Biome’s module graph is central to our multi-file support and is designed with these considerations in mind. And our type architecture is built upon this module graph. The module graph is effectively just a fancy hash map that contains entries for every module (every JS/TS file in a repository), including metadata such as which other modules that module depends on, which symbols it exports, and yes, also which types it contains.

The key constraint the module graph operates under is this: No module may copy or clone data from another module, not even if that data is behind an Arc. The reason for this is simple: Because of our focus on IDE support, we maintain the idea that any module in the module graph may be updated at any point in time due to a user action. Whenever that happens, we shouldn’t have trouble figuring out which other modules need their data to be invalidated, which might happen if modules were to copy each other’s data.
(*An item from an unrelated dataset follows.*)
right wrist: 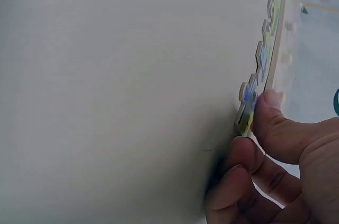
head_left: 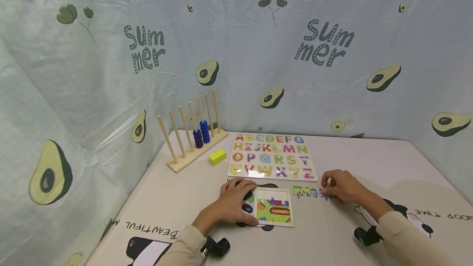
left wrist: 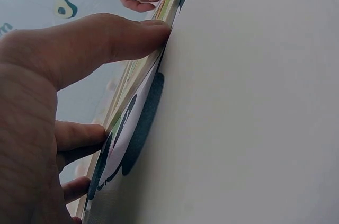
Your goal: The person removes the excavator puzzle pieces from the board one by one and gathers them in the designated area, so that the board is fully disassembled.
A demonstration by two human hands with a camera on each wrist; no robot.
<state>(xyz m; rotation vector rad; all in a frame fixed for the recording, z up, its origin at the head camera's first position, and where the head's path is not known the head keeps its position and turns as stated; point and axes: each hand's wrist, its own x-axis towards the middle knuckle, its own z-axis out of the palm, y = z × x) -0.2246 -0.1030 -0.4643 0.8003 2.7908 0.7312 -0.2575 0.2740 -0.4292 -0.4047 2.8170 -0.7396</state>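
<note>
Beige-sleeved left hand point(head_left: 236, 202) spreads against a square pale-wood-framed puzzle point(head_left: 274, 209), right hand point(head_left: 343, 185) pinches a multicoloured jigsaw piece point(head_left: 324, 196) — white alphabet board point(head_left: 272, 153) and yellow rectangular block point(head_left: 217, 157) behind.

The lower half shows two hands point(head_left: 234, 202) point(head_left: 341, 186) and one puzzle tray point(head_left: 266, 193). Left of centre are seven pegs point(head_left: 186, 128), two bead stacks point(head_left: 198, 138) and one yellow block point(head_left: 217, 157); near the middle, one letter board point(head_left: 272, 160).

Square puzzle frame point(head_left: 282, 194) — flat, partly filled; colourful puzzle pieces point(head_left: 307, 190) — row just beside.
</note>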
Some other tools use complex systems to track dependencies between modules, both explicit dependencies as well as implicit ones, so they can do very granular cache invalidation. With Biome we’re trying radical simplicity instead: just make sure we don’t have such dependencies between entries in our module graph. So far, that appears to be working well enough, but naturally, it comes with its own challenges.

Type Data Structures

“You’re finally getting to the interesting stuff, aren’t you?”

I guess that depends. If like me, you’re a nerd for the technical nitty gritty, yeah, we’re getting there :)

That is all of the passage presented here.